4) Options (ranked by effort vs impact)
- Preferred default: ...
- ...
- ...
5) Visibility Artifact (only if invisibility dominates)
// exactly one compact artifact
6) Sketch
// minimal illustrative snippet
7) TRACE
- Satisfied: ... (letters the recommended structure improves)
- Violated: ... (letters the current code is failing)
Why TRACE Is Part of Complexity Mitigation
- In this skill, treat "complexity" primarily as understanding cost (not performance or operational complexity).
- TRACE is the lens that prevents fake simplifications and makes tradeoffs explicit:
- T (Type): can remove invalid states from consideration; over-modeling can also add noise.
- R (Readability): reduces naming/structure friction that feels like complexity.
- A (Atomic): separates decide vs do; mixed responsibilities often create incidental complexity.
- C (Cognitive): directly targets nesting/branching/state simulation.
- E (Essential): checks that you are deleting implementation noise, not deleting domain meaning.
- Using TRACE makes the mitigation outcome checkable: which understanding costs went down, and what got traded off?
TRACE Quick Reference
- T (Type): invalid states are unrepresentable; constraints live in types/constructors (keep the type model minimal).

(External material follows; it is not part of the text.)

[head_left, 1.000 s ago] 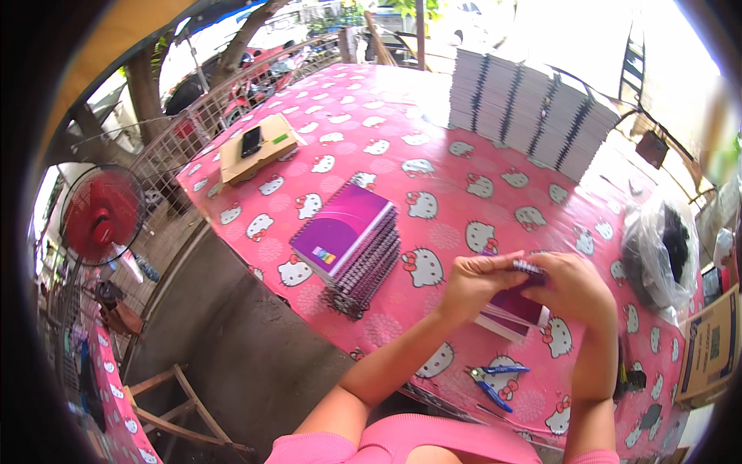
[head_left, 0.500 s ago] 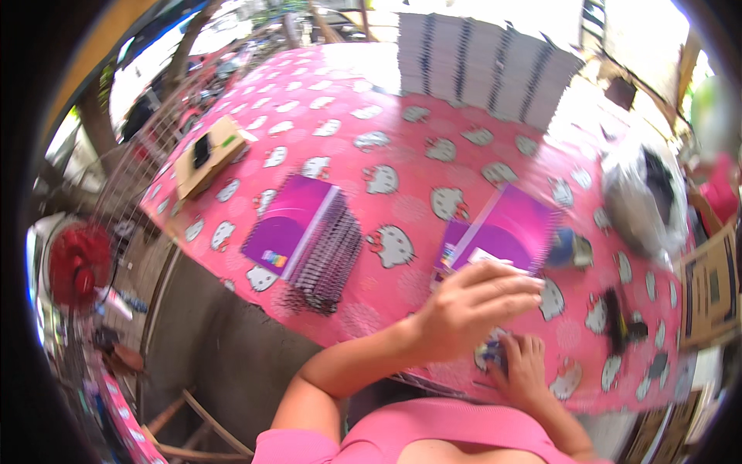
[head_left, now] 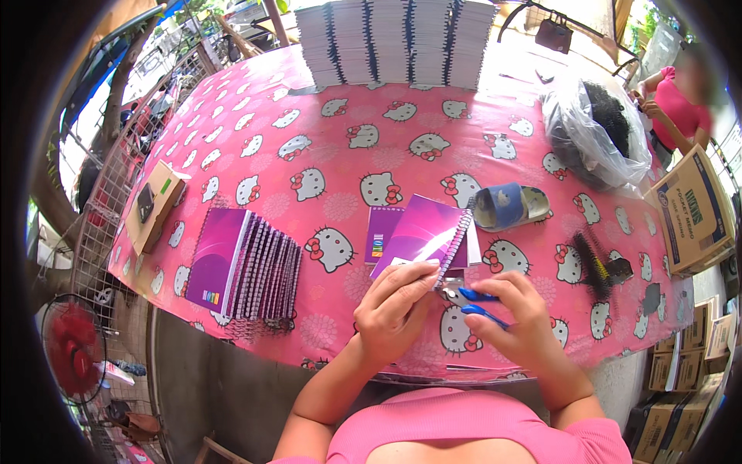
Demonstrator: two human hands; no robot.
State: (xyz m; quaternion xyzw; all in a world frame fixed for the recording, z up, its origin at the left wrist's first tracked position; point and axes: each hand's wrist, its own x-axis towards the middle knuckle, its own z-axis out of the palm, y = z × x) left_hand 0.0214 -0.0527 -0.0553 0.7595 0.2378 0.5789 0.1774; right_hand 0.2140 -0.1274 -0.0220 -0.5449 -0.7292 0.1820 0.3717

- R (Readability): intent is obvious from names and locality.
- A (Atomic): one responsibility per unit; decisions separate from effects (avoid scattering logic across too many tiny units).
- C (Cognitive): low nesting/branching; minimal state simulation.
- E (Essential): code expresses only the domain-required complexity.
Invariant Guidance
Use when missing invariants block simplification.
- Ask for or infer: state transitions, allowed/forbidden states, ownership/immutability, error handling boundaries.
- Identify the smallest invariant that unlocks flattening (e.g.,
state X implies Y).
- If invariants are unknown, recommend adding assertions, contract tests, or making them explicit in types.
Footgun Checklist
Use when confusing APIs or naming cause misuse.
- Hidden side effects or stateful globals
- Non-obvious preconditions or order dependencies
- Boolean parameters with inverted meaning
- Silent defaults or magic values
- Similar names for different concepts
- Error handling that is inconsistent or implicit
Escalation
- If repeated algebraic shapes or composable pipelines appear, consider switching to the Universalist skill and framing a minimal algebra + laws.
- If the user wants implementation, stop at the analysis artifact and hand off to implementation rather than extending this skill past its boundary.
- If the problem is primarily greenfield requirements, architecture selection, build-vs-buy, or delivery planning, use a planning/architecture skill instead.